Я бунтовал «за волю, за лучшую долю». Бунт всегда был для меня ветром. Ветром, потому что ветер особенно силен на бегу. А я, бунтуя, непременно бежал — и в атаку, и при отступлении.
В бегущем есть нечто потешное, но бег дает преимущество. Бег — чувственное занятие.
Время фотографирует нас, но не надо замирать. Чем стремительнее мы бежим — тем щедрее нас осыпают вспышками.
Часто, когда я вспоминаю свой революционный бег, то думаю, что бег всегда был посвящен тогдашней моей по-девичьи нежной и по-бабьи грубой половинке, Ане. Бег был от нее и к ней.
Я уезжал в Воронеж — мутить бунт. К моему отъезду она отнеслась холодно. Равнодушие маскировало обиду: я мало ей уделял внимания, увлеченный единым множеством других людей. Она была чуткой и ранимой, но отделывалась гулкими резкостями и пустотой глаз.
В том году была холодная осень.
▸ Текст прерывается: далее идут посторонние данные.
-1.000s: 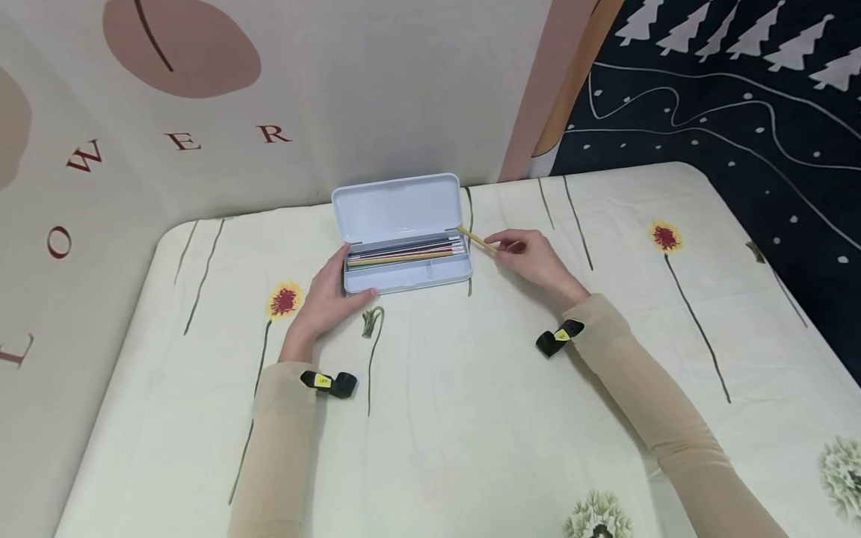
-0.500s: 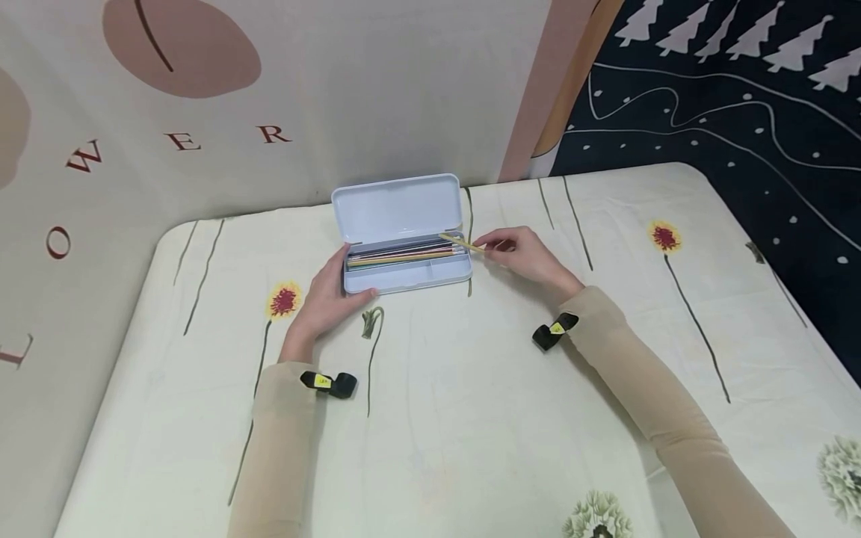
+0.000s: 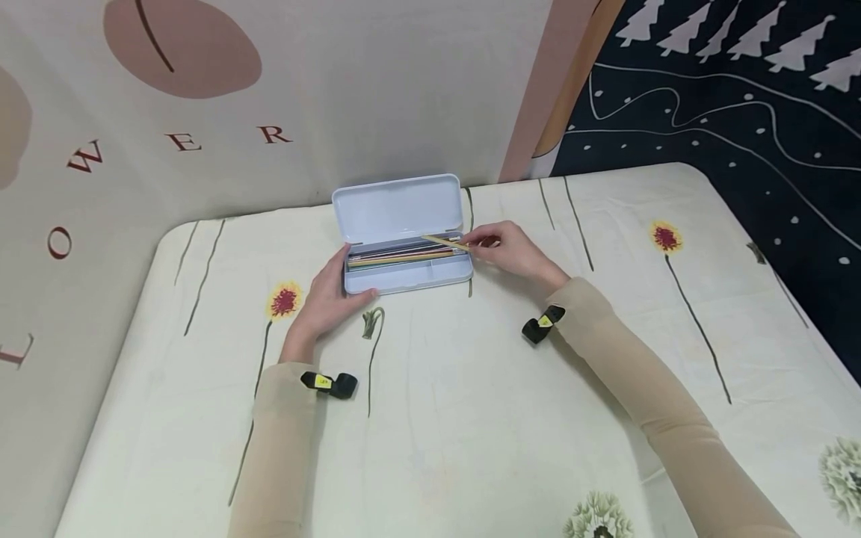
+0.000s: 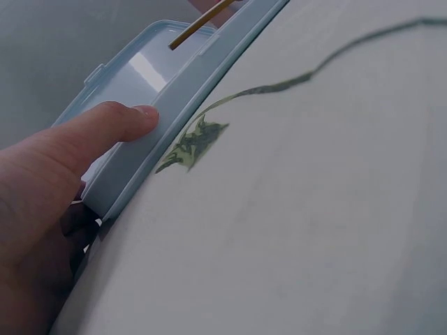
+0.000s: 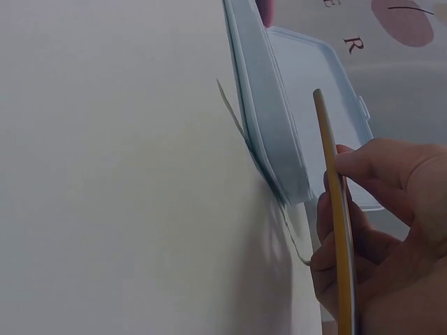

Я командовал мальчишками и девчонками, организацией, названной в честь моей книги «Ура!». Да, со знаком восклицания. Дядя Коля Болбас одобрил по телефону.
В Воронеж я взял верного товарища Артема, первокурсника-философа. В купе с нами соседствовали офицер и старушка. Старушка свернулась калачиком наверху. С офицером выпили.
— Вижу, тени поползли, а я на посту стоял, по теням полоснул, все вскочили, орут, стреляют, бегают… Бой завязался. Оказалось, это чехи. Я бегу и в темноте — бац — лоб в лоб столкнулся с одним братаном. Упали, аж завыли оба. Вот, пацаны, война — беготня одна!
Артем внимал восхищенно. Я слушал со свойской полуулыбкой и думал: завтра у нас своя война. Наш бег.
И было завтра. Целый день я разъезжал по Воронежу, готовя вечерний прорыв. В городе не было дорог, не было работы, а было много серых стен с бранными надписями — на тему секса и на тему политики.
Сумерки упали рано, иссиня-черные. Мы собрались на перекрестке, чтобы прошествовать в центр города и устроить митинг. Запрещенный. Беспорядочно дул пронизывающий ветер. Злой ветер был всюду, достигал костей и грыз их, высасывая содержимое. Я прижимал к себе ворох флагов, красных и желтых, словно надеясь ими согреться. Потом я раздал в толпе эти флаги — красные и желтые. Артем раздал файеры: дернешь за веревочку, и взлетит огонь.
Мы были предоставлены сами себе, двести человек молодых, из Воронежа, из Верхней Хавы, из Анны (есть и городок Анна в Воронежской области). Мы пошли. Я был впереди, в синем коротком пальто, светлый ремешок перекинут через плечо и соединен с белым легким мегафоном.
Утопил кнопку и услышал свой крик, как чужой. Крик за спину и далеко назад унес ветер.
Шли все быстрее — ветру навстречу.
Я почувствовал себя парусом, тугим и шершавым, кожа срослась с одеждой, а крик ветер заткнул обратно в глотку. Шипение и вспышка: Артем зажег первый файер, и все побежали, уже на бегу озаряясь огнями. С магазинным огнем ветер справиться не умел. Шипение и вспышка. Шипение и вспышка. Нас фотографировала сама русская революция и наши бешеные юные лица хоронила в свою неистощимую картотеку.